The solar sail boom was made of carbon fibre reinforced plastic (CFRP), and consisted of two co-bonded half shells to give a closed cross section.
The three concepts involved in this project were further developments of existing technologies, rather than technologies that had to be developed from scratch. The effort needed to raise the TRL of deployable CFRP booms, inflatable structures and deployable solar arrays was considered to be achievable and realistic. The applicability of these concepts was also in line with the current demand for space deployable structures and each concept fulfils an existing and growing need.
The availability of upcoming flight opportunities added an exciting dimension to the project. In order to raise the TRL's to maximum level, demonstration of operation in space was a necessity. The timing of these concepts and the targeted flight opportunities were ideally placed to achieve this.
The DEPLOYTECH project involved eight European partner institutions, and was assisted by NASA Marshall Space Flight Center (as an external consulting partner). The project was funded by the European Commission through the Seventh Framework Programme (FP7).
As part of their involvement in DeployTech, NASA Marshall Space Flight Center has compiled an interactive document (PDF) detailing many of the large deployable technologies created to date.

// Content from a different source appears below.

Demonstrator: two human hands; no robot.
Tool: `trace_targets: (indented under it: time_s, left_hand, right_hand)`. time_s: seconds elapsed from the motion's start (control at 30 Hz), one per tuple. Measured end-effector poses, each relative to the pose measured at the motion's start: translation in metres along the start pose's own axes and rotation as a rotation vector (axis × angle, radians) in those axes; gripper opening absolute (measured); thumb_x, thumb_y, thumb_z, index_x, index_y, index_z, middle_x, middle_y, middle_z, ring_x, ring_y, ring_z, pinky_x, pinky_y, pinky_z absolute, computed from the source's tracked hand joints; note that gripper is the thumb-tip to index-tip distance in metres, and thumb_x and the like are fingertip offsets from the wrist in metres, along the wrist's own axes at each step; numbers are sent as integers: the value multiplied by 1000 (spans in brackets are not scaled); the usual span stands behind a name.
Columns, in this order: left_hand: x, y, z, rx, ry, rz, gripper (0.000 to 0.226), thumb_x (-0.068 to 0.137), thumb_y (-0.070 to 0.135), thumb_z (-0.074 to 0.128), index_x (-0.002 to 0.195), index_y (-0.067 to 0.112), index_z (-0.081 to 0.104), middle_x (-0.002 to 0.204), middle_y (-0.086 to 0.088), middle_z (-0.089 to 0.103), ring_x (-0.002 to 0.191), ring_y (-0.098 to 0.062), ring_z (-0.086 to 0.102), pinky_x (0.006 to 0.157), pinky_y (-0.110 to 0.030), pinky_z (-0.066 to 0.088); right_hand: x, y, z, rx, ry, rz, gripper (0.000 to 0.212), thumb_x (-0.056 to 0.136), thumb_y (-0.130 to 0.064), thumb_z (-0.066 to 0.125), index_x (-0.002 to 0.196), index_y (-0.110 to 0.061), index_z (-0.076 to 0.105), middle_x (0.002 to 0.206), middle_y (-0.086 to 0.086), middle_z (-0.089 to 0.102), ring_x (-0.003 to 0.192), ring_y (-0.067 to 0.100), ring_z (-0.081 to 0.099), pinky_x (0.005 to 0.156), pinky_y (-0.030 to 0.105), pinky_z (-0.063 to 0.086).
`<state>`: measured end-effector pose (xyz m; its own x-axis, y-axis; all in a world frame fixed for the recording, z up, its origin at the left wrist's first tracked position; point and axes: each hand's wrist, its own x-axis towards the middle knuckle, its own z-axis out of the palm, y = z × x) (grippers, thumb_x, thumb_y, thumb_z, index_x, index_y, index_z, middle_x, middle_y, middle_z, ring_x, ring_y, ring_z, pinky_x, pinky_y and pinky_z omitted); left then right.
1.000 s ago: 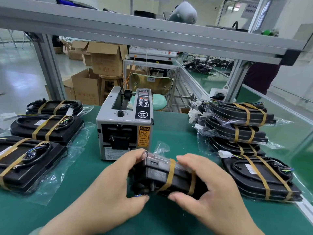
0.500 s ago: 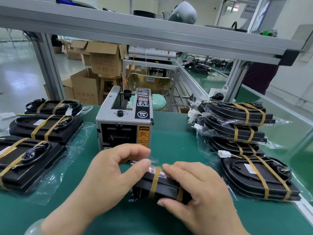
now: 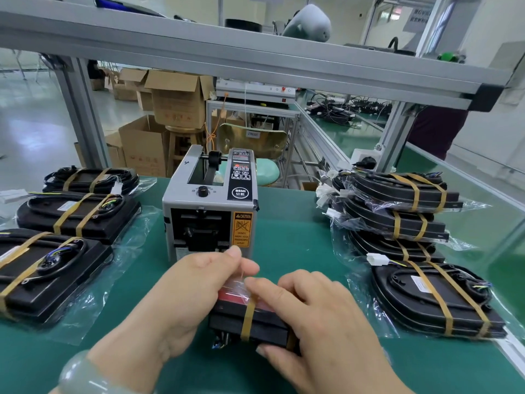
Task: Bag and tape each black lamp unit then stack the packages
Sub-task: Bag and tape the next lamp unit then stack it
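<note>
The lamp unit (image 3: 264,329) is standing on its edge on the green bench (image 3: 298,237), right in front of the tape dispenser (image 3: 210,217), sandwiched between both hands. The left hand (image 3: 181,291) has thumb and forefinger pinched on the clear flap (image 3: 238,285) at the top. It looks like the loose end of the bag, though it could be a strip of tape, hard to tell. The right hand (image 3: 321,322) is clamped on the unit, fingers curled over the top and thumb underneath.

What I'd worry about: that film looks thin and slippery, so if the pinch slackens the flap could spring open and get taped down wrinkled or crooked. The unit's balanced on a narrow edge too, so a loose right-hand grip could let it tip flat. The little coloured wires (image 3: 221,341) poking out the bottom could also snag in the fold.

Materials: hard matte black plastic, blocky, with tan bands round it and a reddish patch under glossy, crinkly film. The stack (image 3: 397,211) on the right is curvy-edged bagged units, a bit staggered. More bagged ones (image 3: 76,214) lie flat on the left.
</note>
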<state>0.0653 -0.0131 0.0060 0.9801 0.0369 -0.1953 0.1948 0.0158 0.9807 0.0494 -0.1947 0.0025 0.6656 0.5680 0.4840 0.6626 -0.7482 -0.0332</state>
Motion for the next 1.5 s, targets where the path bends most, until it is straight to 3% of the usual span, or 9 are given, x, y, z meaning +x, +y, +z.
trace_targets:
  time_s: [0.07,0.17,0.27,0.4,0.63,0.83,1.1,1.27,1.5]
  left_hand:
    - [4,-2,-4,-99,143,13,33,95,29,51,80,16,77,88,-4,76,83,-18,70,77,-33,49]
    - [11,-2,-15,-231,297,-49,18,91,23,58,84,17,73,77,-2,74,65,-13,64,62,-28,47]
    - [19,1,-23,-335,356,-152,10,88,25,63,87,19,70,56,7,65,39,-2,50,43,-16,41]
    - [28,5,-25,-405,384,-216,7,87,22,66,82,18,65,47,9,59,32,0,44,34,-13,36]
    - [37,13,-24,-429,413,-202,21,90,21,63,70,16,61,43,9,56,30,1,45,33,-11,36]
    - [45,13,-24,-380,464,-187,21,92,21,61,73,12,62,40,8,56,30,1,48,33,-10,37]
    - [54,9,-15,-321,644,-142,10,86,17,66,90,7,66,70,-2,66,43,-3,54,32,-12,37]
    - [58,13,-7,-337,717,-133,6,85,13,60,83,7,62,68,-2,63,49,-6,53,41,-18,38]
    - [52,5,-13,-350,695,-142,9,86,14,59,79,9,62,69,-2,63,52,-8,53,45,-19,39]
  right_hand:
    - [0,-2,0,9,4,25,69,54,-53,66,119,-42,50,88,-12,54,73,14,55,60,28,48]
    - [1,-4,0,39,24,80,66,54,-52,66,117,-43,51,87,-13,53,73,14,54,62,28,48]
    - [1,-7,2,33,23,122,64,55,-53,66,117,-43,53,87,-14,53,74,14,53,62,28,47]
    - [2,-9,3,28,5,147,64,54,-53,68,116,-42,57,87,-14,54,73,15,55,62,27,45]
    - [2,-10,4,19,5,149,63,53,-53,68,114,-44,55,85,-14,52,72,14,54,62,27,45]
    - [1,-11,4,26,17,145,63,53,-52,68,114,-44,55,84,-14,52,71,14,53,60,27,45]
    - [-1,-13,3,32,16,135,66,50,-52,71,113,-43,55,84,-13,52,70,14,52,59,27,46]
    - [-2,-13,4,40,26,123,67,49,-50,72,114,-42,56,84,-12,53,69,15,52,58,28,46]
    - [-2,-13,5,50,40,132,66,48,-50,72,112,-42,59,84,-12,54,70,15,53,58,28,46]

One of the boom designs under consideration for the DEPLOYTECH project is the Conical Boom concept. In their deployed state, these booms are thin-walled, slightly tapered cylinders. The taper allows the cylinder to be folded inside-out repeatedly without difficulty. The internal folding greatly shortens the boom, allowing it to be stored in a small space. When inflation gas is introduced into the base of the folded boom, skin friction causes the boom to deploy in a controlled manner.

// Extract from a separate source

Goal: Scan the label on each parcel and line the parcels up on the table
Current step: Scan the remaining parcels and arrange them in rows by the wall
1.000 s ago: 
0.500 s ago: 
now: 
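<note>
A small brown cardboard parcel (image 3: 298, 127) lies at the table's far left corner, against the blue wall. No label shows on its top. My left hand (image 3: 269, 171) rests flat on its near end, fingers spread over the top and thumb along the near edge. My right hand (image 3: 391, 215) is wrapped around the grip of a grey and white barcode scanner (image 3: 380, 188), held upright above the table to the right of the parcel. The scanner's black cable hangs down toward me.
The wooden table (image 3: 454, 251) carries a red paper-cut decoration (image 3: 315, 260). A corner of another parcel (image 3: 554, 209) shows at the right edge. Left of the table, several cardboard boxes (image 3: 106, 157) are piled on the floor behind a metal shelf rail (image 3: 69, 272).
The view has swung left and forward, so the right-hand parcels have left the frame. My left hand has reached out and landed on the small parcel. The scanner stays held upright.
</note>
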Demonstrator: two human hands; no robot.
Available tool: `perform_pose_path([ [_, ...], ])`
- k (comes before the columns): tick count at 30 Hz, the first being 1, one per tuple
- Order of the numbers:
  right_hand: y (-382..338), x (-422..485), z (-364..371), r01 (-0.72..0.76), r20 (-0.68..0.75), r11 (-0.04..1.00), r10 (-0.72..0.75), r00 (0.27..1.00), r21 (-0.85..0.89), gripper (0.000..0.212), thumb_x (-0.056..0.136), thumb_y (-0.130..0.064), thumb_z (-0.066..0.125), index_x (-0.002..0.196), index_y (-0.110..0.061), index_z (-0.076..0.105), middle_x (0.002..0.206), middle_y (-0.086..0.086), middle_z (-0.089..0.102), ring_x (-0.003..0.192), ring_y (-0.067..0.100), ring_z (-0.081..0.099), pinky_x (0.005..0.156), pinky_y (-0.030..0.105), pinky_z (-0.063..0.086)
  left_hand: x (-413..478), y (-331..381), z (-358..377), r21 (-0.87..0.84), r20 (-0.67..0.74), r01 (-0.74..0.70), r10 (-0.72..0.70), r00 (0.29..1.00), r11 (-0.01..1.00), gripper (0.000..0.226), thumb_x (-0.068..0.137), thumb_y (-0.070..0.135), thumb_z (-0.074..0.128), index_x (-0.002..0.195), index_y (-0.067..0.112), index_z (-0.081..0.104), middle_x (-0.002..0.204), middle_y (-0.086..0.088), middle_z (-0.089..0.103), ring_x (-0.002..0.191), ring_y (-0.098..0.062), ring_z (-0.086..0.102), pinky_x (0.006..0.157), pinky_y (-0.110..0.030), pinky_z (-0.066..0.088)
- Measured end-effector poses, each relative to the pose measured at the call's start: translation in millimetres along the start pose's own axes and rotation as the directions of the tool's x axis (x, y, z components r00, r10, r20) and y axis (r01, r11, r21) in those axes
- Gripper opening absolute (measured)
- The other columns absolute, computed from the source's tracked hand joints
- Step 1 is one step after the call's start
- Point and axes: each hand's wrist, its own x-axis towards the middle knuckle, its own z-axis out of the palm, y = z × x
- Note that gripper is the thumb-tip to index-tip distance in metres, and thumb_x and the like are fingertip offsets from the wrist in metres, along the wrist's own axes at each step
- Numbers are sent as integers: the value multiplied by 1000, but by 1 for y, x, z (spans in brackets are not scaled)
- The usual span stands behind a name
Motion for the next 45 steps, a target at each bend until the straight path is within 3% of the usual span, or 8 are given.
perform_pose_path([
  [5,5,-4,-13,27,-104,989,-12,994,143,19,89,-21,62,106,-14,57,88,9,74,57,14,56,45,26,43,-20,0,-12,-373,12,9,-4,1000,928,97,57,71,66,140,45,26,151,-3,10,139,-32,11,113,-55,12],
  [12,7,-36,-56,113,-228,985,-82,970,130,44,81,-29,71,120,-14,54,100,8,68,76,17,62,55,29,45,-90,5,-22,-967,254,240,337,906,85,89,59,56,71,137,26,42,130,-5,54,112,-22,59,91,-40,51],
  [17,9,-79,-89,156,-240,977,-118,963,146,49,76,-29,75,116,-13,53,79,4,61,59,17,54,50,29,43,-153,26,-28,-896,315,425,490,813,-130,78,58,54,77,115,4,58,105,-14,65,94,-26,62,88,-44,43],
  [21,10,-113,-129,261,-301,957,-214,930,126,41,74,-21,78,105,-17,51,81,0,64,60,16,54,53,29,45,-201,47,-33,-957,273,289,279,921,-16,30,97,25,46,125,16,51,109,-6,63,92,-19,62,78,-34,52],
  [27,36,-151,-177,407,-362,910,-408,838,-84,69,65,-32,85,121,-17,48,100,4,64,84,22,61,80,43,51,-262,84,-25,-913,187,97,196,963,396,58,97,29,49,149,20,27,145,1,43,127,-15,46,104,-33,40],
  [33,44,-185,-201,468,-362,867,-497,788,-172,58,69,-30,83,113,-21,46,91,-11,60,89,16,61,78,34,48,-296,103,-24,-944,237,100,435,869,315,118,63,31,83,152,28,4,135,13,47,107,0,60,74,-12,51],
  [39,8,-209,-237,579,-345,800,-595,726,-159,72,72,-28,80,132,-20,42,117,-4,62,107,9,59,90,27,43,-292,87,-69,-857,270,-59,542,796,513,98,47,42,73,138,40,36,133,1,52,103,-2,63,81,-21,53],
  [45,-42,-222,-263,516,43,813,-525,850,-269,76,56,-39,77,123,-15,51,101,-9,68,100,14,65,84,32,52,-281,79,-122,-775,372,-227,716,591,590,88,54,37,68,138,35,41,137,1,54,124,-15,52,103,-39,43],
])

Previous inflatable structure based missions
Inflatable space structures have been of interest in the United States at least since the early 1960's. The number of space missions featuring inflatable structural components is small, despite a large quantity of research having been performed in support of inflatable space structures as a concept.
The early spherical inflatable satellites were experiments in satellite triangulation and passive communication. Their large, metal-coated surfaces were reflective to a broad range of frequencies, and were often clearly visible in the night sky. These early missions illustrate the types of applications for which inflatables are well suited: large, lightweight, and with low structural loads.

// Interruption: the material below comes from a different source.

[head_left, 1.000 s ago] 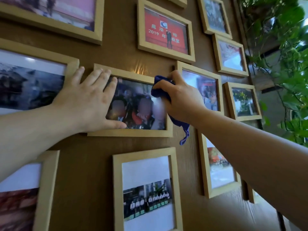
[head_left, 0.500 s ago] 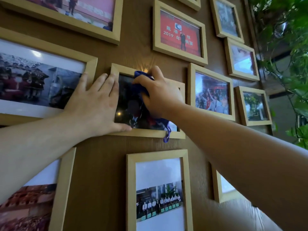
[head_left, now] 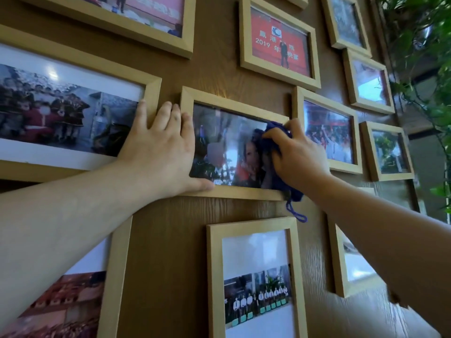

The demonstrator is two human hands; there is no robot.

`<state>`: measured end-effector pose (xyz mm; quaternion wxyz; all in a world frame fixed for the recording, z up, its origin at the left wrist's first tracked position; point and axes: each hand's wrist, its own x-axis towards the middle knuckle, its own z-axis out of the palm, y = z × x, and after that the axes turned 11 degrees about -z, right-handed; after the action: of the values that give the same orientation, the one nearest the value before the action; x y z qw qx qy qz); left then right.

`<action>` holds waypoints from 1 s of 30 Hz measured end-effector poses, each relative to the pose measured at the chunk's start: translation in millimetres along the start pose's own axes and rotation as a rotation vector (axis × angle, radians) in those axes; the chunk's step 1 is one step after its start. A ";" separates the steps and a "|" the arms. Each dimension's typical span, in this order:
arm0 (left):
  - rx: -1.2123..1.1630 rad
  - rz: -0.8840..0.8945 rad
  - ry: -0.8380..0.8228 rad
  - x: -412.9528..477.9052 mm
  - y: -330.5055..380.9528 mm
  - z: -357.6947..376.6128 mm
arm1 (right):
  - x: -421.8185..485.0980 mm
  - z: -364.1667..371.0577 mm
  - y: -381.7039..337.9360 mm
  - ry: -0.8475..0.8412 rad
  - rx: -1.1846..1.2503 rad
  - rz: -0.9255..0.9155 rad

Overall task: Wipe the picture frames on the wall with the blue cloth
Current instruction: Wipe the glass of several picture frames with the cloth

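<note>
Several light wooden picture frames hang on a brown wood-grain wall [head_left: 170, 252]. The middle frame [head_left: 227, 101] holds a dark group photo behind glass. My left hand [head_left: 161, 152] lies flat on that frame's left side, fingers spread, thumb along its bottom edge. My right hand [head_left: 297, 157] presses a bunched blue cloth [head_left: 271, 145] against the right part of the glass. A blue loop of the cloth [head_left: 296, 213] hangs below the frame's lower right corner. Most of the cloth is hidden under my palm.
A wide frame [head_left: 151, 91] sits to the left, a red-photo frame [head_left: 278, 42] above, a portrait frame [head_left: 253, 225] below and smaller frames [head_left: 329, 103] to the right. Green plant leaves [head_left: 429, 69] hang at the far right edge.
My right hand with the cloth slid left across the middle frame's glass, then back to its right side. My left hand stayed pressed on the frame's left edge. The view shifted slightly.
</note>
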<state>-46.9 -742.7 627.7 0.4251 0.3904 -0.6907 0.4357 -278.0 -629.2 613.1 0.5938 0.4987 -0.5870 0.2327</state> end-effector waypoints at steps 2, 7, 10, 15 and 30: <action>0.010 0.001 0.001 -0.2 0.5 -0.1 | -5.0 2.9 -0.8 -0.013 -0.010 0.074; -0.013 0.013 0.001 -1.7 -0.6 1.7 | 1.7 -3.4 -47.5 0.001 0.081 -0.064; -0.034 0.005 0.011 -2.2 0.4 1.4 | 9.0 -6.1 -80.8 0.043 0.170 -0.240; -0.036 0.001 0.002 -2.8 2.0 0.5 | 7.7 -3.9 -81.5 0.057 0.171 -0.306; -0.022 0.014 -0.022 -4.7 0.7 -0.8 | -20.3 -3.7 -39.5 -0.057 0.157 0.004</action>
<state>-45.8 -740.9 623.3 0.4188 0.3856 -0.7027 0.4267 -246.3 -635.3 582.3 0.5353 0.5491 -0.5846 0.2648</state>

The significant challenges involved in producing a reliably deployable inflatable structure limit the range of practical geometries which can be employed. This is reflected in the types of structures which have been launched to date. Specifically, deployed shapes are usually limited to spheres and cylinders (a notable exception being the lenticular inflatable reflector of L'Garde's Inflatable Antenna Experiment).
Just like a regular balloon, the inflation gas used to drive inflatable structure deployment eventually escapes. When it does, the structure will lose its rigidity unless its skin is rigidizable. Some of the inflatables launched to date have been rigidizable, while others have not. A great many methods of rigidization have been proposed, but only two have actually flown: stretched metal laminates, and Sub-Tg (glass transition) resins.
Metal laminate skins consist of very thin layers of metal foil (usually aluminium) bonded to similarly thin layers of polymer. Once a metal laminate inflatable structure has been deployed, it is slightly over-inflated, causing the metal in the skin to strain harden and the surface to become very smooth. The resulting structure remains rigid after the escape of the inflation gas. Missions making use of stretched metal laminate rigidisation include Echo II and Explorer IX and XIX.
Glass transition resins are used in combination with high tenacity fibres to produce a composite which is flexible above a certain temperature, but rigid below its glass transition point. Inflatable skins made of composites like these are heated before deployment, and allowed to cool in space once deployment is complete, resulting in a rigid structure. Missions making use of glass transition resins include the Cibola Flight Experiment, and the RIGEX shuttle experiment.